**WHAT YOU ARE ASKED TO DO**
Please write out all of the data below exactly, without including the pictures.

**SUPPLIED RECORDS**
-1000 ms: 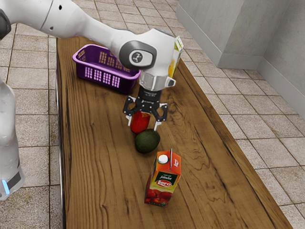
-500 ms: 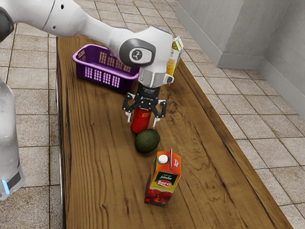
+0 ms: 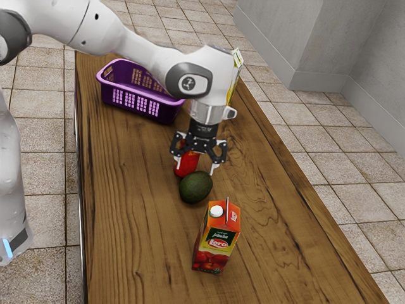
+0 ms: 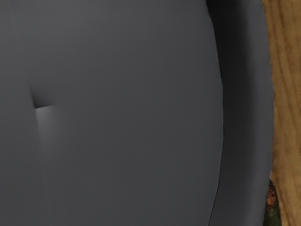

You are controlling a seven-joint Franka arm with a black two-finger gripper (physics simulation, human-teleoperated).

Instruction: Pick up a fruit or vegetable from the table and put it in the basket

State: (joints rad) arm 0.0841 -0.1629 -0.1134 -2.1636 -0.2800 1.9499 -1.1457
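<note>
- The black hand (image 3: 196, 168) is released, its two fingers spread well apart, pointing down over the desk (image 3: 126, 215).
- The avocado (image 3: 195, 187), dark green, lies on the desk just by the fingertips, on the side toward me; I can't tell whether a finger touches it.
- A red thing with a bit of yellow on it (image 3: 186, 166) sits right by the fingers, partly hidden by the hand and the avocado.
- Over past the hand, toward the exterior view's left, there's the purple basket (image 3: 130, 101), upright on the desk.
- Nearer me than the hand stands a juice carton (image 3: 216, 244) with a white cap.
- Another carton (image 3: 236, 71) shows beyond the hand, half behind the arm (image 3: 142, 47).
</note>
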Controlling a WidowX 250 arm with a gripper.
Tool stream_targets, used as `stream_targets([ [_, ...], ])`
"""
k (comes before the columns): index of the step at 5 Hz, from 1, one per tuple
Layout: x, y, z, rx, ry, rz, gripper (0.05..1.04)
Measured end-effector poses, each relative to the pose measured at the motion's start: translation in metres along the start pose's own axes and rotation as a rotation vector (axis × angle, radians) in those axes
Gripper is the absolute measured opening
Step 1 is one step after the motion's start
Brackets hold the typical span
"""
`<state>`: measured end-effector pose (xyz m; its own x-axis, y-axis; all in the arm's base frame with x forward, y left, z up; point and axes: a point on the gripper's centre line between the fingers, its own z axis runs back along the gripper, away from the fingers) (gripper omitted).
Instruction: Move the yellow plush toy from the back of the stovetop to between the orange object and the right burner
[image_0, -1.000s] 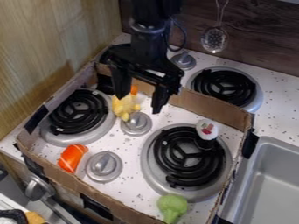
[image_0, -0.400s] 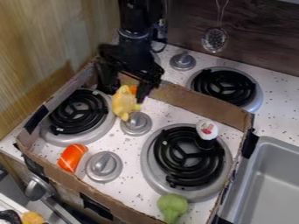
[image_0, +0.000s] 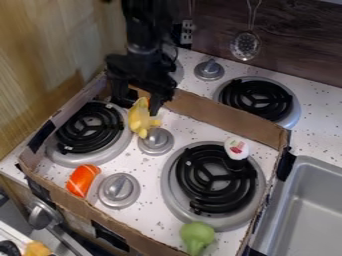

**OUTPUT OF THE TASK**
-1000 ms: 
-500 ms: 
+0 ms: 
+0 ms: 

You are controlling a seven-joint Franka arm with a black two-finger gripper (physics simulation, human-teleoperated).

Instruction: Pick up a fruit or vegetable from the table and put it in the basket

State: (joints rad) arm 0.0841 -0.1629 -0.1134 -2.1636 -0.2800 1.9499 -1.1457
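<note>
- The black hand (image 3: 196, 168) is released, its two fingers spread well apart, pointing down over the desk (image 3: 126, 215).
- The avocado (image 3: 195, 187), dark green, lies on the desk just by the fingertips, on the side toward me; I can't tell whether a finger touches it.
- A red thing with a bit of yellow on it (image 3: 186, 166) sits right by the fingers, partly hidden by the hand and the avocado.
- Over past the hand, toward the exterior view's left, there's the purple basket (image 3: 130, 101), upright on the desk.
- Nearer me than the hand stands a juice carton (image 3: 216, 244) with a white cap.
- Another carton (image 3: 236, 71) shows beyond the hand, half behind the arm (image 3: 142, 47).
</note>
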Controlling a WidowX 250 arm with a gripper.
Tool stream_targets, used as `stream_targets([ [_, ...], ])`
"""
k (comes before the columns): index of the step at 5 Hz, from 1, one per tuple
Layout: x, y, z, rx, ry, rz, gripper (0.05..1.04)
Measured end-effector poses, each relative to the pose measured at the motion's start: translation in metres along the start pose's own axes and rotation as a rotation vector (axis × angle, radians) in those axes
Gripper is the absolute measured opening
Step 1 is one step after the motion's start
Brackets hold the typical span
"""
`<state>`: measured end-effector pose (xyz m; its own x-axis, y-axis; all in the arm's base frame with x forward, y left, z up; point and axes: a point on the gripper's centre line between the fingers, its own z axis runs back along the gripper, away from the fingers) (gripper omitted).
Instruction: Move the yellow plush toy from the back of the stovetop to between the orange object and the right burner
[image_0, -1.000s] 
[image_0, -0.400s] 
[image_0, +0.000s] 

That concludes the output for this exercise.